Task directions:
Return all entries word for word, but drop any images.

──────

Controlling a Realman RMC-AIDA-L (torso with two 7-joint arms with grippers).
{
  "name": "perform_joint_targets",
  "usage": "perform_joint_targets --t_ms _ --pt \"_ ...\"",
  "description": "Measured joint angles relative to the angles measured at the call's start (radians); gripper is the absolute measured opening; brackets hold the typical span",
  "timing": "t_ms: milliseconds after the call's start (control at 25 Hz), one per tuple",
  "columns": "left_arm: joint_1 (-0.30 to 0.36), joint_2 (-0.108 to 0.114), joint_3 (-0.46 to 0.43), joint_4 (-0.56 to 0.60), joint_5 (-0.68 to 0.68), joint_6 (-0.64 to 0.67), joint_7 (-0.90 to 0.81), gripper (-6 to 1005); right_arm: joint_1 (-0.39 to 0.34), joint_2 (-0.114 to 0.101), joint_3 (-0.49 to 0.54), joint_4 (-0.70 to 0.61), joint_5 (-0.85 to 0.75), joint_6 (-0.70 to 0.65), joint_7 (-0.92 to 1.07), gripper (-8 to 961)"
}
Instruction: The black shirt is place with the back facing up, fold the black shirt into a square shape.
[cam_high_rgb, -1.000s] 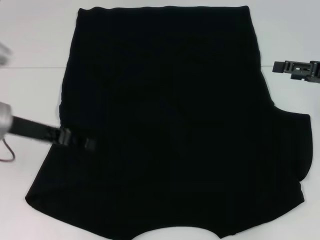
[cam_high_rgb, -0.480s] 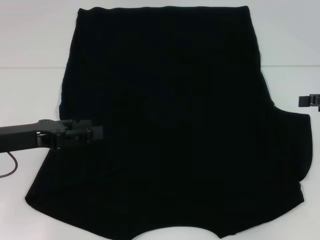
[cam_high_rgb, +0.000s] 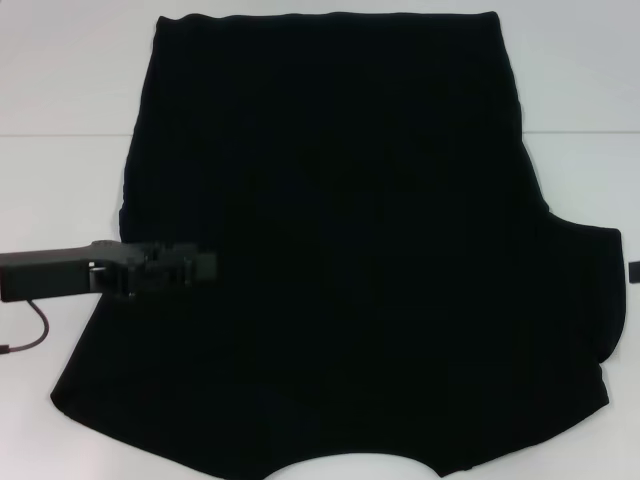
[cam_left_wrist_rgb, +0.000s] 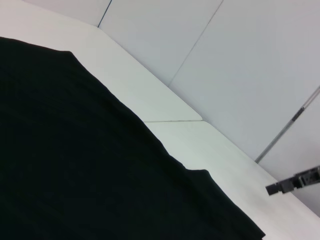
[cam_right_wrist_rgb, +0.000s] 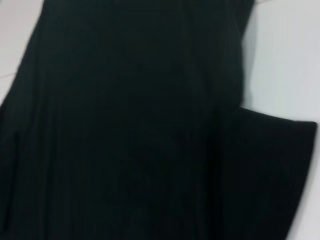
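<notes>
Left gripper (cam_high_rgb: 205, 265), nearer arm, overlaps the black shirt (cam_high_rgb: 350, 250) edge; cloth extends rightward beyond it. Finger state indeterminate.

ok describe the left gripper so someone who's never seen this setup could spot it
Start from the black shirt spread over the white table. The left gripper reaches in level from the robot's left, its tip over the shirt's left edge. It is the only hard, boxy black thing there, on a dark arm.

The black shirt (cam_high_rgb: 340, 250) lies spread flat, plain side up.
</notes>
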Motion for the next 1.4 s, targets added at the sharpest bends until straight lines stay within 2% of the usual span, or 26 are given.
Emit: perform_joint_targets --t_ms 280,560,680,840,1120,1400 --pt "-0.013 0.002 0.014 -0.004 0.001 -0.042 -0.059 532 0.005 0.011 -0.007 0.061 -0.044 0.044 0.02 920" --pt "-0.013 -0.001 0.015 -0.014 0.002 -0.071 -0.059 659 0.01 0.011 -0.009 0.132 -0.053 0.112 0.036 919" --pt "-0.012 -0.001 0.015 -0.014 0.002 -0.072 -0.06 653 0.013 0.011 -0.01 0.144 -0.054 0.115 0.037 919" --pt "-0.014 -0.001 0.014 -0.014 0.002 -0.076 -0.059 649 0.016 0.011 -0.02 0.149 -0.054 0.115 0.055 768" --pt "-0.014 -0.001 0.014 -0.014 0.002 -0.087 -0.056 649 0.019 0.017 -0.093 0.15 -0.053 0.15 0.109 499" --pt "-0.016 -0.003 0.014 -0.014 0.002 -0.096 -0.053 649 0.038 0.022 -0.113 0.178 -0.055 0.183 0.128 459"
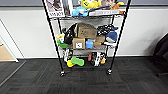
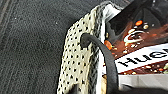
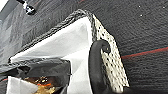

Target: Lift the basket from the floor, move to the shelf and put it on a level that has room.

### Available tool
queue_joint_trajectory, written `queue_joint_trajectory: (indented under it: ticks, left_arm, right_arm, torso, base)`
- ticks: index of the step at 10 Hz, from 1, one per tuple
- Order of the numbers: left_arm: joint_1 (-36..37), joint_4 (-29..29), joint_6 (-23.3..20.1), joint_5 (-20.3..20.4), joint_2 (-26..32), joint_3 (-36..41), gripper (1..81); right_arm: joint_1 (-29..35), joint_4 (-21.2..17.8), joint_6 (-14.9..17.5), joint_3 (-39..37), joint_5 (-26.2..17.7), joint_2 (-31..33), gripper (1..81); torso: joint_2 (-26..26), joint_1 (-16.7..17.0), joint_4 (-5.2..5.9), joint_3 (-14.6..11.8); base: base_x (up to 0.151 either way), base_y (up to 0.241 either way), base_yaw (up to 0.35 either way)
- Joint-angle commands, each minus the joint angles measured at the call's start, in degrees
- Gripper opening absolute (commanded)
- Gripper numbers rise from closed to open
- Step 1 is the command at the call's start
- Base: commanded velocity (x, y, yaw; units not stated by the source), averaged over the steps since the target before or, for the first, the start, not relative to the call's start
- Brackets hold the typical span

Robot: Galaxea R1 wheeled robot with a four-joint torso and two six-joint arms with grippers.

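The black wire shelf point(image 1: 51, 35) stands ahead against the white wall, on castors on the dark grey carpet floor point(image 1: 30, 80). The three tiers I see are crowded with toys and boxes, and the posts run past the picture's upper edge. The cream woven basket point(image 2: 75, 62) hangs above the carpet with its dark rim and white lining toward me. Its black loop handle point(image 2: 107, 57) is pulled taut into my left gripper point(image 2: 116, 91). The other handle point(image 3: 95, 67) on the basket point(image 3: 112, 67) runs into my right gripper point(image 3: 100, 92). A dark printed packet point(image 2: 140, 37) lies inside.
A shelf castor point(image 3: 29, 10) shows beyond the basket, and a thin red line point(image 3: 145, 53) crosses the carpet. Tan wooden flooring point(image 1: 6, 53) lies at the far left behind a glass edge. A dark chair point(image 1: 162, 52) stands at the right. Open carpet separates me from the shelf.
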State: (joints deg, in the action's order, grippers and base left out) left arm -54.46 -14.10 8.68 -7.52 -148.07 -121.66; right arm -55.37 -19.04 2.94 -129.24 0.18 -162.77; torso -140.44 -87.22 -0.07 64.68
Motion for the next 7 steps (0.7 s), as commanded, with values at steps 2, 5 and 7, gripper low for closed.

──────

Answer space:
Controlling a Realman RMC-AIDA-L (torso with two 7-joint arms with grippers).
{
  "name": "perform_joint_targets",
  "usage": "perform_joint_targets --t_ms _ --pt \"_ ...\"",
  "description": "Measured joint angles relative to the angles measured at the call's start (radians); gripper is the absolute measured opening; brackets hold the typical span",
  "timing": "t_ms: milliseconds after the call's start (control at 25 Hz), one per tuple",
  "columns": "left_arm: joint_1 (-0.30 to 0.36), joint_2 (-0.108 to 0.114), joint_3 (-0.46 to 0.43), joint_4 (-0.56 to 0.60), joint_5 (-0.68 to 0.68), joint_6 (-0.64 to 0.67), joint_7 (-0.90 to 0.81), gripper (-6 to 1005); right_arm: joint_1 (-0.39 to 0.34), joint_2 (-0.114 to 0.101), joint_3 (-0.49 to 0.54), joint_4 (-0.70 to 0.61), joint_5 (-0.85 to 0.75), joint_6 (-0.70 to 0.65), joint_7 (-0.92 to 1.07), gripper (-8 to 961)"
}
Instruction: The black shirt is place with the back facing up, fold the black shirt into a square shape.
[cam_high_rgb, -1.000s] 
[cam_high_rgb, -0.480s] 
[cam_high_rgb, +0.000s] 
[cam_left_wrist_rgb, +0.000s] 
[cam_right_wrist_rgb, +0.000s] 
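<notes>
Left gripper (cam_high_rgb: 205, 265), nearer arm, overlaps the black shirt (cam_high_rgb: 350, 250) edge; cloth extends rightward beyond it. Finger state indeterminate.

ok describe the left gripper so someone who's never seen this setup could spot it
Start from the black shirt spread over the white table. The left gripper reaches in level from the robot's left, its tip over the shirt's left edge. It is the only hard, boxy black thing there, on a dark arm.

The black shirt (cam_high_rgb: 340, 250) lies spread flat, plain side up.
</notes>
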Motion for the next 1.4 s, targets added at the sharpest bends until straight lines stay within 2% of the usual span, or 26 are given.
Emit: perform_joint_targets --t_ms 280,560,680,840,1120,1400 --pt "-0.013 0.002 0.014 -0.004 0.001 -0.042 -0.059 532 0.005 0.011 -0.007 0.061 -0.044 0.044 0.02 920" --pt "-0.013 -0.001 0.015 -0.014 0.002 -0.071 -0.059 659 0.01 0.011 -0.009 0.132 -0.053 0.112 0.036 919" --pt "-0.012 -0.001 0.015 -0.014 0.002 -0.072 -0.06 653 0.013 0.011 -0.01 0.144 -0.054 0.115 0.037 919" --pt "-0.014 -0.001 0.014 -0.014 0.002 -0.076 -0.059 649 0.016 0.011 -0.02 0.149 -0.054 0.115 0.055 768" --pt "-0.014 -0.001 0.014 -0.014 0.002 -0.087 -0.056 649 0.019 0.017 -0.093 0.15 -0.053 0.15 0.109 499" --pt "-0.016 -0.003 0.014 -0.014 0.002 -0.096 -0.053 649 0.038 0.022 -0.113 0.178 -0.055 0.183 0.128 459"

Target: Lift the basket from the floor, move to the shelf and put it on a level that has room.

### Available tool
queue_joint_trajectory, written `queue_joint_trajectory: (indented under it: ticks, left_arm, right_arm, torso, base)`
- ticks: index of the step at 10 Hz, from 1, one per tuple
- Order of the numbers: left_arm: joint_1 (-36..37), joint_4 (-29..29), joint_6 (-23.3..20.1), joint_5 (-20.3..20.4), joint_2 (-26..32), joint_3 (-36..41), gripper (1..81); right_arm: joint_1 (-29..35), joint_4 (-21.2..17.8), joint_6 (-14.9..17.5), joint_3 (-39..37), joint_5 (-26.2..17.7), joint_2 (-31..33), gripper (1..81); torso: joint_2 (-26..26), joint_1 (-16.7..17.0), joint_4 (-5.2..5.9), joint_3 (-14.6..11.8); base: base_x (up to 0.151 either way), base_y (up to 0.241 either way), base_yaw (up to 0.35 either way)
- Joint-angle commands, each minus the joint angles measured at the call's start, in degrees
- Gripper opening absolute (commanded)
- Gripper numbers rise from closed to open
- Step 1 is the command at the call's start
- Base: commanded velocity (x, y, yaw; units not stated by the source), averaged over the steps since the target before or, for the first, the start, not relative to the call's start
- Brackets hold the typical span

Robot: Galaxea R1 wheeled robot with a four-joint torso and two six-joint arms with grippers.

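The black wire shelf point(image 1: 51, 35) stands ahead against the white wall, on castors on the dark grey carpet floor point(image 1: 30, 80). The three tiers I see are crowded with toys and boxes, and the posts run past the picture's upper edge. The cream woven basket point(image 2: 75, 62) hangs above the carpet with its dark rim and white lining toward me. Its black loop handle point(image 2: 107, 57) is pulled taut into my left gripper point(image 2: 116, 91). The other handle point(image 3: 95, 67) on the basket point(image 3: 112, 67) runs into my right gripper point(image 3: 100, 92). A dark printed packet point(image 2: 140, 37) lies inside.
A shelf castor point(image 3: 29, 10) shows beyond the basket, and a thin red line point(image 3: 145, 53) crosses the carpet. Tan wooden flooring point(image 1: 6, 53) lies at the far left behind a glass edge. A dark chair point(image 1: 162, 52) stands at the right. Open carpet separates me from the shelf.
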State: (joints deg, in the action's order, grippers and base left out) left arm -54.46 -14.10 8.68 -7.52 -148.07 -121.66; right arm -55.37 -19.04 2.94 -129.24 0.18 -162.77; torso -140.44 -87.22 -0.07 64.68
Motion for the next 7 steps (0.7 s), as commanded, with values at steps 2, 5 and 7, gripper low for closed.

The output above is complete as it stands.